* _What to produce_
Tally the lines below that hold the string "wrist", and give only the tally.

* _Data shown_
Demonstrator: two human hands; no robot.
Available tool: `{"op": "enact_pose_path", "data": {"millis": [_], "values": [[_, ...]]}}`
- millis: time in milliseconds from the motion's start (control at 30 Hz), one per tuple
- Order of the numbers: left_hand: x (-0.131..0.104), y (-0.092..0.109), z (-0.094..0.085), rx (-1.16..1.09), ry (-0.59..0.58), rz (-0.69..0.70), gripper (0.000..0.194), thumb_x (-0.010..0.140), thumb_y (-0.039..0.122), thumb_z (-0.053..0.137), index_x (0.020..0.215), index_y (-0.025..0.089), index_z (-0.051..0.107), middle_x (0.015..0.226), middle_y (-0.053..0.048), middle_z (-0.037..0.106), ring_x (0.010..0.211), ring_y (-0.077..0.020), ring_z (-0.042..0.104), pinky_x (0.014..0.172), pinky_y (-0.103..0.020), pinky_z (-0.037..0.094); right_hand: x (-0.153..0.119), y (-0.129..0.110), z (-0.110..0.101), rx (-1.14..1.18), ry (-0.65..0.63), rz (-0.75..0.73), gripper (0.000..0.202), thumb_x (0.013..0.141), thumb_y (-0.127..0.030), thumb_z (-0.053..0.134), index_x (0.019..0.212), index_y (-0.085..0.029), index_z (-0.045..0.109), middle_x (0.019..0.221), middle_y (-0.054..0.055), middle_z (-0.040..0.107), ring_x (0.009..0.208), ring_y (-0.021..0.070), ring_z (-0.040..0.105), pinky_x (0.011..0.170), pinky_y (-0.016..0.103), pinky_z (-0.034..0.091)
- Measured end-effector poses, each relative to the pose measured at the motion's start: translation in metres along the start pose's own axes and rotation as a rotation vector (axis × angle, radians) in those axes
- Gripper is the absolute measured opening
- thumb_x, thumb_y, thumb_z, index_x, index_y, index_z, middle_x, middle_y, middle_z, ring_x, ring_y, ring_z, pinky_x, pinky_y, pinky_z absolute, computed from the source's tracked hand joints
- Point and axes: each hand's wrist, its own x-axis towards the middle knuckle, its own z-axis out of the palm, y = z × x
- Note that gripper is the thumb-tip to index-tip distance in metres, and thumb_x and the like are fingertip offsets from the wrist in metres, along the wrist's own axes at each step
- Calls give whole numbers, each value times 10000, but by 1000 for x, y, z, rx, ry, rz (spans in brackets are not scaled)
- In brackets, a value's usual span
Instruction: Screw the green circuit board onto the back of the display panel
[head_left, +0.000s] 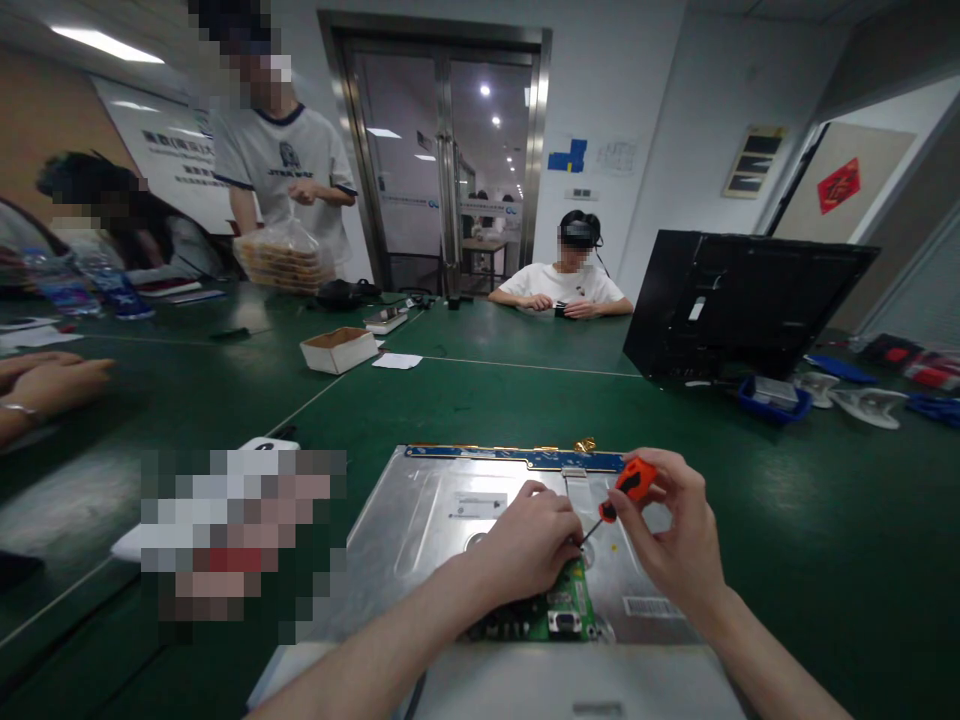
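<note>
My right hand point(679, 530) is closed round the orange and black handle of a screwdriver point(634, 482), whose thin shaft slants down to the left. Its tip meets the upper corner of a green circuit board point(577, 600). Beside that tip is my left hand point(536, 540), fingers bent together over the board; what they pinch, if anything, is hidden. The board lies on a silver metal panel point(435, 520), and a narrow blue circuit strip point(480, 456) runs along the panel's far edge.
A black monitor point(742, 305) stands at the right, near a blue tray point(772, 400). An open white box point(339, 350) lies farther back on the green table point(480, 400). One person sits opposite; another stands at left holding a plastic bag point(281, 255). Someone's hands rest at far left.
</note>
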Motion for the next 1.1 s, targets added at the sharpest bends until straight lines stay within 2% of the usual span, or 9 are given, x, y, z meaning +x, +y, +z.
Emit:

* _Your response_
2